▶ **WHAT THE EXERCISE ASKS**
Start at the line in the entries below that contains "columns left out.", stop at the line that contains "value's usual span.", and output exactly the lines in that span, both ends included.

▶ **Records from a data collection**
★ ★ ★
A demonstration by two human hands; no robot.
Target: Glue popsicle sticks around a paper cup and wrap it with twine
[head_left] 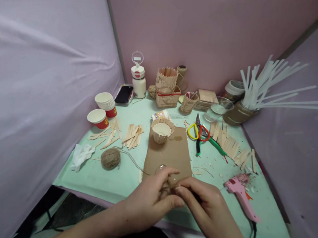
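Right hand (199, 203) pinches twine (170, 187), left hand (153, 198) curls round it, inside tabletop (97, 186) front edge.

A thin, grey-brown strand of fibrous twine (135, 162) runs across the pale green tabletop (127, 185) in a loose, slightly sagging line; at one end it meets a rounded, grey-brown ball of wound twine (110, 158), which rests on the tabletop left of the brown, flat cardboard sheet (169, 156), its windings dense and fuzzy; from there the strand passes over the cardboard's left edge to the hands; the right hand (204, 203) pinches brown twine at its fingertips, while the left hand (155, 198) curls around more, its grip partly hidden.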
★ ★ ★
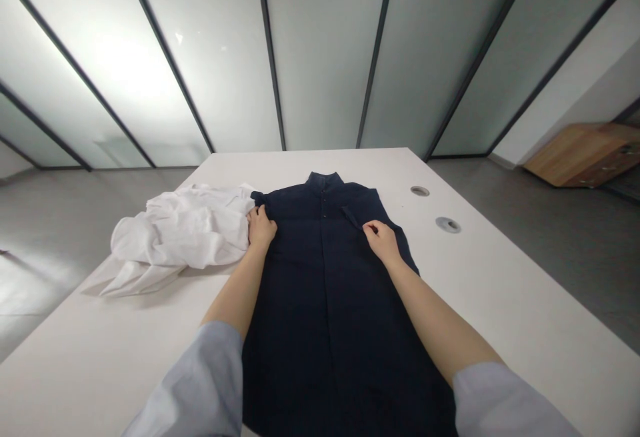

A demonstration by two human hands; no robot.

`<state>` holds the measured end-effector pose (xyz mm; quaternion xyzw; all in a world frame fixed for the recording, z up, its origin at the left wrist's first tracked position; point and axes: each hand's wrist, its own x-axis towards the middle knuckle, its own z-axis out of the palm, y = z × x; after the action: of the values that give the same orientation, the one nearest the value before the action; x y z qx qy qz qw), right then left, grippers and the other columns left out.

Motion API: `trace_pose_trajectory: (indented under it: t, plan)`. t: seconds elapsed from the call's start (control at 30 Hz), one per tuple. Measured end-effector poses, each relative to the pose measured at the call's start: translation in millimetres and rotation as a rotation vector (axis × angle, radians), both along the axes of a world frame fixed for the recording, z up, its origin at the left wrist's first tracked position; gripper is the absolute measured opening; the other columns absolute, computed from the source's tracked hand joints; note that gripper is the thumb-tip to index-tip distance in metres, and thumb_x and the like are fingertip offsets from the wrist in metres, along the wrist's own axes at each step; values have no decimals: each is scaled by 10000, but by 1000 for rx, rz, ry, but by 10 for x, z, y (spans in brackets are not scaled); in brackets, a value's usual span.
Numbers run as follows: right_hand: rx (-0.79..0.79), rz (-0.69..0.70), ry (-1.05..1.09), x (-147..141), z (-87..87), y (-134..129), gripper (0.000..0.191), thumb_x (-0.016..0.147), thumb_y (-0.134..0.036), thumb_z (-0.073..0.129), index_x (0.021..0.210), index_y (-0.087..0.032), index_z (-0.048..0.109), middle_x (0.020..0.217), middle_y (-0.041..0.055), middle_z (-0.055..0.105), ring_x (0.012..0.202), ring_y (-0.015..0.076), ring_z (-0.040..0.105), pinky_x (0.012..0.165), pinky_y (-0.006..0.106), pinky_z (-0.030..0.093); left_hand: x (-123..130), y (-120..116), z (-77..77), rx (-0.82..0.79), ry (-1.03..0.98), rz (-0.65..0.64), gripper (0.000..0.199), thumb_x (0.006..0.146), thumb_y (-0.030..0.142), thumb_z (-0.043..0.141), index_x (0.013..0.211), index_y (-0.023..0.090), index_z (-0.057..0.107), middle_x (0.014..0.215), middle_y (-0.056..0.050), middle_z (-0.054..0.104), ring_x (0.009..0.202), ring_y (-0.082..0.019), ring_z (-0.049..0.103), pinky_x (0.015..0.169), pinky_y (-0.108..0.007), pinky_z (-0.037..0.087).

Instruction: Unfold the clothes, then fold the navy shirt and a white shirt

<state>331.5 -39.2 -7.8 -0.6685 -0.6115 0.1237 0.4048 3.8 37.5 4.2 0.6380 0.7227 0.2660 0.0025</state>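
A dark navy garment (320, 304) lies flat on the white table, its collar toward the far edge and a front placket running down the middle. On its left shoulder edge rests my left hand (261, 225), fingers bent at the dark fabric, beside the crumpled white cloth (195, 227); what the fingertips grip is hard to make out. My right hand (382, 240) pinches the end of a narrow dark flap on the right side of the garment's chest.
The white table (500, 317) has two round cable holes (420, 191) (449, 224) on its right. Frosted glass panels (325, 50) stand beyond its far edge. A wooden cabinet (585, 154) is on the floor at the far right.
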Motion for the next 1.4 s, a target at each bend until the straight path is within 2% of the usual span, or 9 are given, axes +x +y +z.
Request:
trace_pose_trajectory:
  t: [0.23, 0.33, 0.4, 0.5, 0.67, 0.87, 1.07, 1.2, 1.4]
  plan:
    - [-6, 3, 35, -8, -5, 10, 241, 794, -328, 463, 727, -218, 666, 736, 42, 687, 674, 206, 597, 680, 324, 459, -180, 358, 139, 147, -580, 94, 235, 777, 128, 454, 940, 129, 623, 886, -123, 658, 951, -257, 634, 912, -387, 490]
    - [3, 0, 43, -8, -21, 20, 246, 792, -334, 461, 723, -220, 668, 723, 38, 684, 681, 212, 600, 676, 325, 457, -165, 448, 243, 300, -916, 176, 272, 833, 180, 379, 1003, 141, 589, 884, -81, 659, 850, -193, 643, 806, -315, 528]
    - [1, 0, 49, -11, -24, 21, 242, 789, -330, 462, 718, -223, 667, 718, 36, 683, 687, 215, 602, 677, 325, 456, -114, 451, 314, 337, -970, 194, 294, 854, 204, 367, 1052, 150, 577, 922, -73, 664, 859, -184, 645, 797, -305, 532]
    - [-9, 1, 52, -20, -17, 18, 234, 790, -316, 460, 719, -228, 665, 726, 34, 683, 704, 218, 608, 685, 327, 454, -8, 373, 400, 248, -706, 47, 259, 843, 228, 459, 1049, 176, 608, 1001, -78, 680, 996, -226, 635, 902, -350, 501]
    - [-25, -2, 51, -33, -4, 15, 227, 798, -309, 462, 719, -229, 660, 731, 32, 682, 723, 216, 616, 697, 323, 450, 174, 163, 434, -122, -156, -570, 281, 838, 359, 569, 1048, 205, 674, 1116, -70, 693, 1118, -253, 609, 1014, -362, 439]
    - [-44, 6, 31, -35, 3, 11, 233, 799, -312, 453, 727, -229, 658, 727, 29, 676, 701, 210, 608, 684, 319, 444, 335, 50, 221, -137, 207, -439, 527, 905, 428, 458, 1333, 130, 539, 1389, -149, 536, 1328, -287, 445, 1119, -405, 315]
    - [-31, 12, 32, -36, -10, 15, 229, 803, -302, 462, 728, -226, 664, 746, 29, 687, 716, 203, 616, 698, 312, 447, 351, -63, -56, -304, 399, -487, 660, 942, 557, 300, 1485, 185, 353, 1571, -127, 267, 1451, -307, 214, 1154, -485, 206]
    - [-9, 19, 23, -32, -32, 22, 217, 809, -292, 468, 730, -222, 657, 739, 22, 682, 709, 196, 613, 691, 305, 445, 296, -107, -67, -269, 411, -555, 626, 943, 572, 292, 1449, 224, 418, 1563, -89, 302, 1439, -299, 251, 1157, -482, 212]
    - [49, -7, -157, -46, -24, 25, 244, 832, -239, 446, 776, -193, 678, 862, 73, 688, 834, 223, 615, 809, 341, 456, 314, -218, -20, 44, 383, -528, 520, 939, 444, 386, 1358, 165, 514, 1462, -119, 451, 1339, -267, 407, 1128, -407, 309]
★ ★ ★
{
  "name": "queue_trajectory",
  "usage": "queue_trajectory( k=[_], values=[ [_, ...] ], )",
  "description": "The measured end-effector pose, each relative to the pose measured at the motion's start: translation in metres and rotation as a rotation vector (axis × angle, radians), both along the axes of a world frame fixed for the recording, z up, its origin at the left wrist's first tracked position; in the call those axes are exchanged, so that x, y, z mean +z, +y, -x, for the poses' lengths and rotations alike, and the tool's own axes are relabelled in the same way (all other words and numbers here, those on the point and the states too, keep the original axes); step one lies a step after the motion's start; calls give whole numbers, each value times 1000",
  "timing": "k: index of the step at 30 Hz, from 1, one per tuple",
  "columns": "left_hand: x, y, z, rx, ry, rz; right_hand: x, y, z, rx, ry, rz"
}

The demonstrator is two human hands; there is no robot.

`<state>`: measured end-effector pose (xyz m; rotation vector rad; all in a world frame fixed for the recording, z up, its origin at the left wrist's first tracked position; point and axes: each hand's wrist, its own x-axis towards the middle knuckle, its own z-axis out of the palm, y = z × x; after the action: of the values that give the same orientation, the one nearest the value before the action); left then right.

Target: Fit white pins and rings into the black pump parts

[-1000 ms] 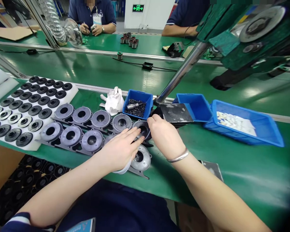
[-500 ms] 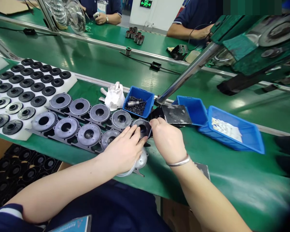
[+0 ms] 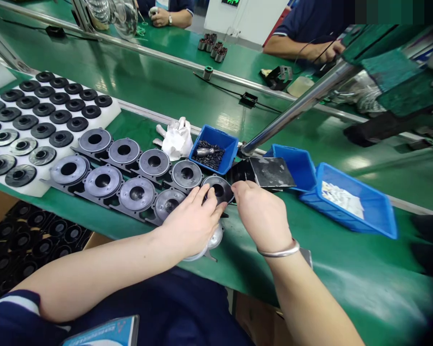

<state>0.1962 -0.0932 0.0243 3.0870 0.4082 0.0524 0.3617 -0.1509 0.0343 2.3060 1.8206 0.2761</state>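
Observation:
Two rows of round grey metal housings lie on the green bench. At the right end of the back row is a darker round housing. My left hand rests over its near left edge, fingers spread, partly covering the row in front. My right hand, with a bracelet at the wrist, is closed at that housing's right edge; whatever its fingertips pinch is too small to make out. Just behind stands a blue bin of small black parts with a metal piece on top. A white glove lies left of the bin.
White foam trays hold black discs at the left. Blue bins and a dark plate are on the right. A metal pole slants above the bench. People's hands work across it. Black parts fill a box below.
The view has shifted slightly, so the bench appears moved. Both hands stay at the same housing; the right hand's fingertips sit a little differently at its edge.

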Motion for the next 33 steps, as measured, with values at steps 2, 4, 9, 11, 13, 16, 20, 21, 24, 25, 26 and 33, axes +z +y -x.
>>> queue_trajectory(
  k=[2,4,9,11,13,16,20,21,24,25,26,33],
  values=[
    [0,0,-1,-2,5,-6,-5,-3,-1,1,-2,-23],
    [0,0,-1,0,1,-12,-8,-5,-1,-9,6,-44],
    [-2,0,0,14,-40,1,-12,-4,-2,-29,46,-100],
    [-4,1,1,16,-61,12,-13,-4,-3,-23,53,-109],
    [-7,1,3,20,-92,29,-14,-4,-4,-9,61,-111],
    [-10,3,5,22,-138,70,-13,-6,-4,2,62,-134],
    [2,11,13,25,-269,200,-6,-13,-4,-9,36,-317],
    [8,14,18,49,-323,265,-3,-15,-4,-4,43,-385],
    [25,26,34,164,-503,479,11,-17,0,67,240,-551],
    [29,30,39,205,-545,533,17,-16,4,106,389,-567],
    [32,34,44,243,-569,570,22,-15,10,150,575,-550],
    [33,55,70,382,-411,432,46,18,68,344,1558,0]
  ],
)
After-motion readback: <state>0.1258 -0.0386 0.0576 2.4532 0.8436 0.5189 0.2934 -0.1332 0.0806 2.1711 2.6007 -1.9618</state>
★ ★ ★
▶ **REPLY**
`<state>` holds the measured end-effector pose (xyz mm; quaternion xyzw; all in a world frame fixed for the recording, z up, its origin at the left wrist's first tracked position; point and axes: each hand's wrist, its own x-axis towards the middle knuckle, its own z-axis out of the palm, y = z × x; after the action: of the values that give the same orientation, the one nearest the value before the action; x y z qx qy qz qw), right then left, grippers and the other columns left out.

Motion API: `trace_pose_trajectory: (indented under it: t, plan)`. t: seconds elapsed from the call's start (control at 30 Hz), one per tuple. Measured end-effector poses, each relative to the pose measured at the call's start: translation in millimetres and rotation as a rotation vector (axis × angle, radians), both along the axes of a world frame fixed for the recording, z up, its origin at the left wrist's first tracked position; gripper is the absolute measured opening; the other columns absolute, computed from the source's tracked hand joints; note that gripper is the thumb-tip to index-tip distance in metres, and thumb_x and the like are fingertip offsets from the wrist in metres, along the wrist's own axes at each step; values have no decimals: each is scaled by 10000, but by 1000 for rx, rz, ry, but by 10 for x, z, y (spans in brackets are not scaled); in brackets, a value's usual span.

Nothing else is needed, and the exercise is over.